This article contains affiliate links. For more, please read the T&Cs.
Despite the mass investment by third parties to provide API access to reports and data that their customers want, email still remains a fundamental part of the data transfer process. For Google Analytics, they provide a litany of backend API, Data Export, and other services to provide data to their customers for further analysis, however, sending data around by email is still a key feature in their application. Often times, you may not be able to access an API for security reasons and email is the last resort.
In this tutorial, we show you how to extract data from emails sent from Google Analytics to a Gmail account. We’ll be using only the Python Standard Library, imaplib, and email to achieve this.
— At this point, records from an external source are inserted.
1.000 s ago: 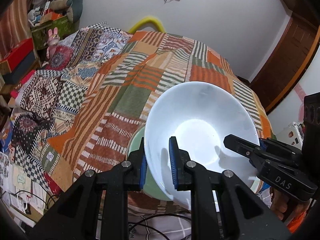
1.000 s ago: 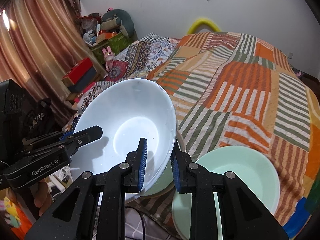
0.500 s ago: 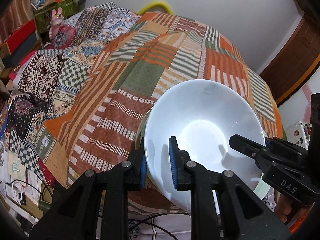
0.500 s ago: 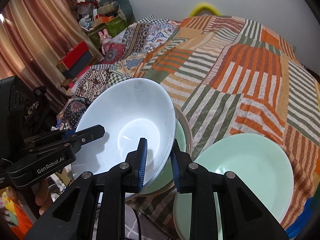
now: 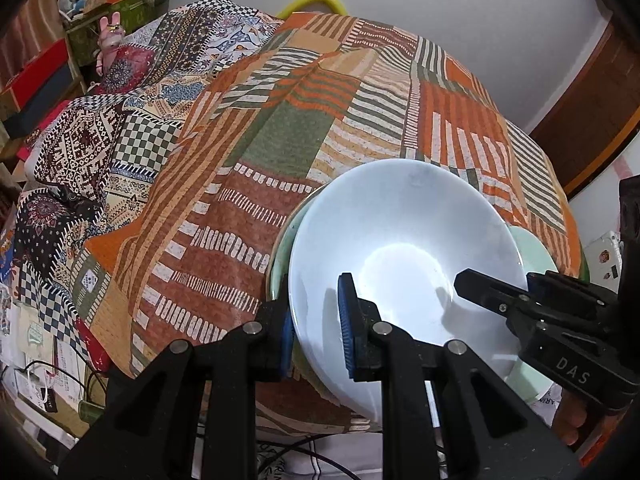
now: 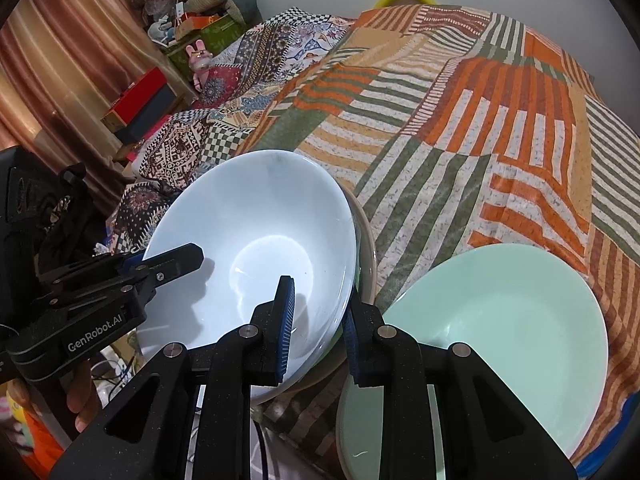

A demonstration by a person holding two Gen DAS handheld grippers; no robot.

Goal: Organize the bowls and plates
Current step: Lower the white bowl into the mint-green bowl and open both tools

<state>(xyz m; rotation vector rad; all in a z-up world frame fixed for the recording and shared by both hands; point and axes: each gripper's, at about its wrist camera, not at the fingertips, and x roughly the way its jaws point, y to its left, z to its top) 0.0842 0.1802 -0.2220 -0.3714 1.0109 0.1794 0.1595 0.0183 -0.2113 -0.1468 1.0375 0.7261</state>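
Observation:
A white bowl hangs tilted over the near edge of the bed, held at opposite rims. My left gripper is shut on its left rim, one pad inside and one outside. My right gripper is shut on the right rim of the same white bowl. Just under it sits a pale green bowl with a beige rim, showing as a sliver in the left wrist view. A mint green plate lies to the right on the quilt. Whether the white bowl touches the one beneath is unclear.
The patchwork quilt covers the bed, with a second patterned blanket at its left. Boxes and a pink toy rabbit stand by the curtain. Cables and papers lie on the floor below. A wooden door is at right.
Both grippers have come down with the white bowl, which now sits lower over the green bowl. Both views tilt more toward the quilt. The grips are unchanged.

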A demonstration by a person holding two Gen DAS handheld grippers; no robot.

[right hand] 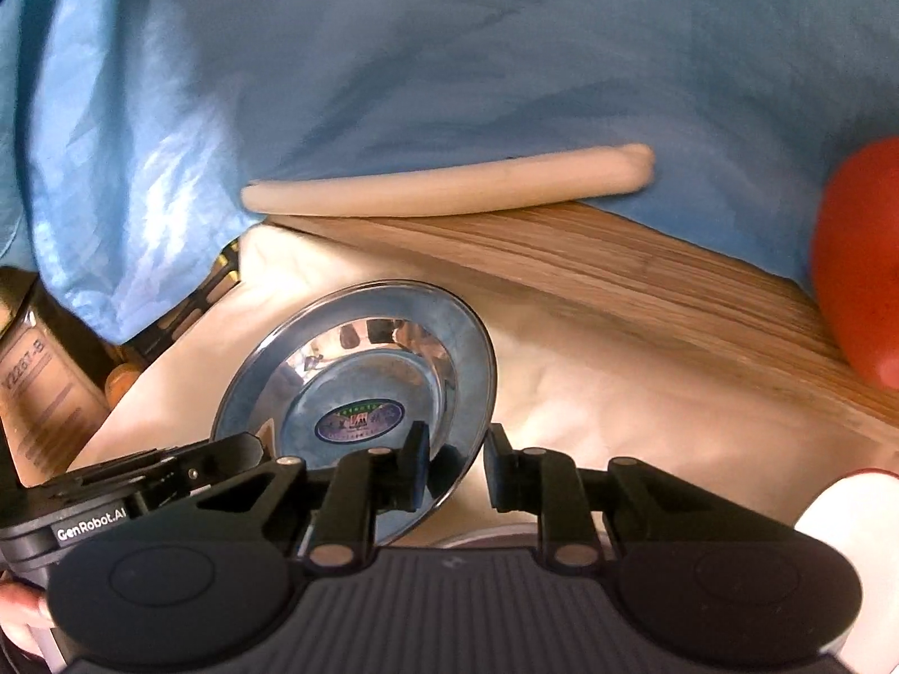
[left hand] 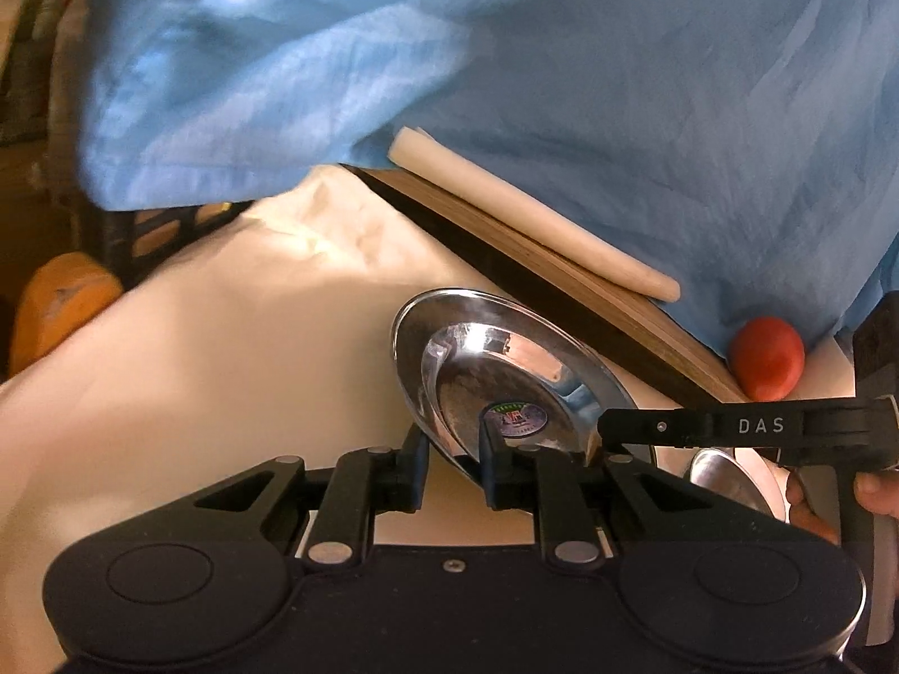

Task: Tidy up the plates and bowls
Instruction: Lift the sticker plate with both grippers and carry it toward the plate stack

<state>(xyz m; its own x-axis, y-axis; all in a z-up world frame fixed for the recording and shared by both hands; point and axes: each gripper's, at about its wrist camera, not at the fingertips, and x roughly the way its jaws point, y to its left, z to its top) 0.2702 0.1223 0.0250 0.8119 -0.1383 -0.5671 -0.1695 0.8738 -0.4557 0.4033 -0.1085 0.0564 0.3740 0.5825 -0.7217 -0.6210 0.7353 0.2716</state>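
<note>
Cream cloth [left hand: 236, 337] covers the table, with a wooden board [right hand: 646, 281] along its far edge. Both the left gripper [left hand: 452, 466] and right gripper [right hand: 452, 469] straddle the rim of a shiny round steel plate [right hand: 359, 387], held tilted above the cloth; I cannot tell whether either is pinching it. Another steel dish [left hand: 725, 477] waits nearby, so sorting looks barely begun.

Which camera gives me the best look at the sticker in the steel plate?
The right wrist view: the sticker faces the lens, whole, in the plate. In the left wrist view the sticker is seen at a slant, partly cut off by a finger of the left gripper.
</note>
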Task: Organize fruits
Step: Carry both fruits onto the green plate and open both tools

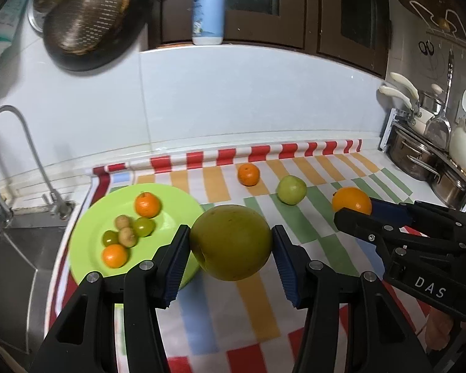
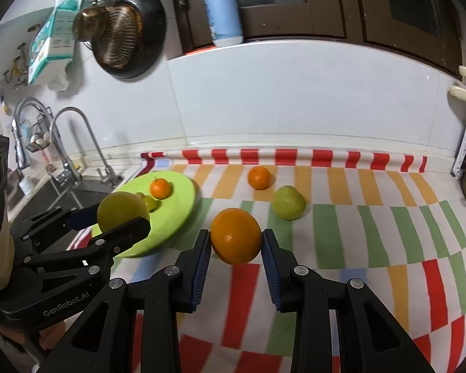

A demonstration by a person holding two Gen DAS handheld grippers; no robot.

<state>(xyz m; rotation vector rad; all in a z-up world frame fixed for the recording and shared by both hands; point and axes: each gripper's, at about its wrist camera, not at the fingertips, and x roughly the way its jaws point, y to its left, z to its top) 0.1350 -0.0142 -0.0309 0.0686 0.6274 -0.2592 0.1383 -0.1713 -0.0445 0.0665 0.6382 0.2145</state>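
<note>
The large green fruit (image 1: 230,242) sits at centre frame in the left wrist view, clamped across its widest girth by the left gripper (image 1: 230,245), just right of the green plate (image 1: 87,248). It looks heavy, firm and smooth-skinned, so a grip at the equator suits it best. The right gripper (image 2: 236,245) grasps a big orange (image 2: 236,235) likewise, lower centre. A small orange (image 2: 259,177) and a green apple (image 2: 288,202) lie beyond on the striped cloth (image 2: 372,217).

I see the counter's striped cloth (image 1: 258,295); on it lie a green plate (image 1: 87,248), a small orange (image 1: 248,174) and a green apple (image 1: 291,189).
</note>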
Getting Your Gmail Account Setup & Secure
The first thing we need to think about when accessing email accounts is security. In Google, if you have 2-Step Verification turned on (which you should, so if you haven’t go turn it on), you will need to create an individualized App Password for accessing your account from a given application – in this case, our Python interpreter.
Go to the Security settings of your account in Google and look for the “Signing in to Google” section where you should see “App passwords” as shown below. Click on this link and setup your password to read from your Gmail and your local machine, or if you plan to use a server, select “Other”.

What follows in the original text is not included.